The first ever mouse was made by Douglas Engelbart of Stanford Research Center in 1963. It was one of the major inventions in computing world which supported keyboard to a large extent, making the experience of working on computer easier and faster. Since its invention different technologies have been developed to improve the efficiency of a mouse. A ball mouse is a type of electro mechanical device which uses a small ball as the key component to determine its movements and speed.
Fig. 1: Image of 4-Input Ball Mouse of Computer
A ball mouse is shown in the image. It has four inputs– left click, center click, right click and a scrolling wheel.
Fig. 2: Image Showing Ball at Backside of Computer Mouse
The backside portion of the mouse shows the ball which is the heart of the ball mouse. When placed over a surface it rotates with the movement of the mouse. The ball mouse needs a flat surface with enough friction for smooth rotation of the ball and hence is generally accompanied with a mouse pad.
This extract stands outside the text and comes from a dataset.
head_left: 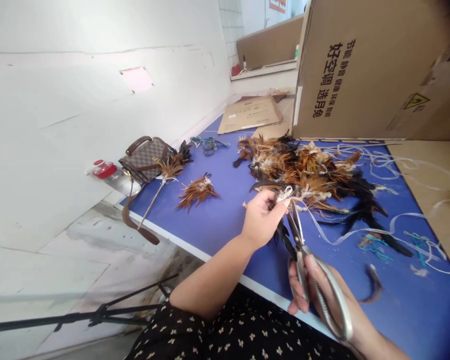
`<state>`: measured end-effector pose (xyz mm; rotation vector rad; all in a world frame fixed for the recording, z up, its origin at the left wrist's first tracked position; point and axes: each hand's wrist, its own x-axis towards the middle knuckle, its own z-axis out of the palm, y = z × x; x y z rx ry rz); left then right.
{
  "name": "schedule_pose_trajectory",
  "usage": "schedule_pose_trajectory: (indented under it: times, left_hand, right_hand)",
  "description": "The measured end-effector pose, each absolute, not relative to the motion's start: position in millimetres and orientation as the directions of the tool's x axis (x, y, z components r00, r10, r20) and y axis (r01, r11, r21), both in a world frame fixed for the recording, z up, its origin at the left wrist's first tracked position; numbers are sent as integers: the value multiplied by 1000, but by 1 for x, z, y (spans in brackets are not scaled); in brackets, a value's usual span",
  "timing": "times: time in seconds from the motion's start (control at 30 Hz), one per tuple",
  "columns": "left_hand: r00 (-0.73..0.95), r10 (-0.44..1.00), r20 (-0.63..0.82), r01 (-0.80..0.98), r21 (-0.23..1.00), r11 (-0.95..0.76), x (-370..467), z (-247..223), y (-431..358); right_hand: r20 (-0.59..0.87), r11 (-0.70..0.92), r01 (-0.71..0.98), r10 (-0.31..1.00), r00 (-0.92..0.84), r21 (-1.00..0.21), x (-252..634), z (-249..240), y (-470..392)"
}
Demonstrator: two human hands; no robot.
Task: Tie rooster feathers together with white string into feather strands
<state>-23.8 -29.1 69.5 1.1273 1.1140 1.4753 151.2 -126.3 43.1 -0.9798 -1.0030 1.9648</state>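
Note:
Over the front of the blue table, my left hand (263, 217) pinches a small bundle of dark feathers (284, 237) at its tied end. A looped white ribbon (287, 192) stands up from its fingertips, and its long tail trails off to the right. Large metal scissors (333, 295) are in my right hand (315, 285), fingers around the handles. Their blades are parted and point up beside the left fingertips, close to the ribbon. Just beyond both hands lies a big heap of brown and black feathers (296, 167).
Left on the table are a feather bunch (198, 191), a feather-topped stick (150, 206), a patterned handbag (146, 159) and a red-lidded bottle (112, 175). Tall cardboard (375, 75) stands behind. Teal string (377, 247) lies right. A black tripod (101, 315) is below the table edge.

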Motion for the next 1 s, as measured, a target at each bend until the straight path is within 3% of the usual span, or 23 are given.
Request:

Fig. 3: Internal Structure and Mechanism of Mouse
The above image shows a glimpse of the internal structure of the mouse.
Top & Bottom Assembly
Fig. 4: (a) Top and Bottom Parts of Mouse. (b) Internal Layout of Top of Mouse
The above image shows the top and bottom parts of the mouse. This top half is connected to the bottom half through mechanical hooks and screws. The various parts of the top half segment are shown in the right side image . The mechanical structure plays an important role. It holds the scrolling wheel, supports the ball and provides mechanical motion to different parts for left, right and center click.
Fig. 5: A Close View of Internal Mechanism of Lower Part of Mouse
When the hand moves the mouse, the ball starts rotating accordingly. The ball is in mechanical contact with two rollers, which in turn rotates with the motion of the ball. Each roller is made up of a cylindrical shaft with a special disk attached at one end of the shaft. The two rollers are placed perpendicular to each other to detect the motion in the X and Y direction.
Fig. 6: Image Indicating the Disks of Sensor Mechanism of Mouse
The disks attached with the rollers are specially shaped with equidistant holes in their circumference as shown in the image above. They are responsible for converting the mechanical motion into electrical pulses for further usage by the computer.
Fig. 7: Image Showing the Positioning of LED, Roller Disks, and Infrared Sensor
The disc of the rollers is placed between an infrared LED and an infrared sensor as shown in the above image. The disc is positioned such that the holes on the circumference either allow or block the infrared rays from the LED to fall on the sensor. The sensor therefore gives the output as sequence of electrical pulses.
Fig. 8: Image Showing the Semiconductor Chip/IC
The chip shown in the middle of the above picture is an on board processor which collects the input from all the sensors and the mini switches. It processes the signals and sends them to the computer.
Ball & Scroll Mechanism
Fig. 9: Image Showing the Ball Mechanism
A spring is used to hold the ball in the proper position. Whenever the ball slips from its regular position a shaft attached with the spring brings the ball back in the right position.
Fig. 10: Scrolling Wheel of Computer Ball Mouse
This wheel is used for scrolling the mouse on the screen. The working of wheel is similar to the rollers with a pair of infrared LED and sensor placed on opposite side of the wheel. A small steel rod shown in the left image is used to hold the wheel in the right position. The internal structure of the wheel has small rectangular bumps, so when the wheel rotates and the steel rod strikes these bumps they produce a small sound which we hear when we scroll the mouse.
Fig. 11: Scrolling Wheel of Computer Ball Mouse
Miniature size switches are used as left, right and middle click as shown in the image. The design of the top half is in such a way that it presses these switches along with the mechanical moving parts corresponding to each click.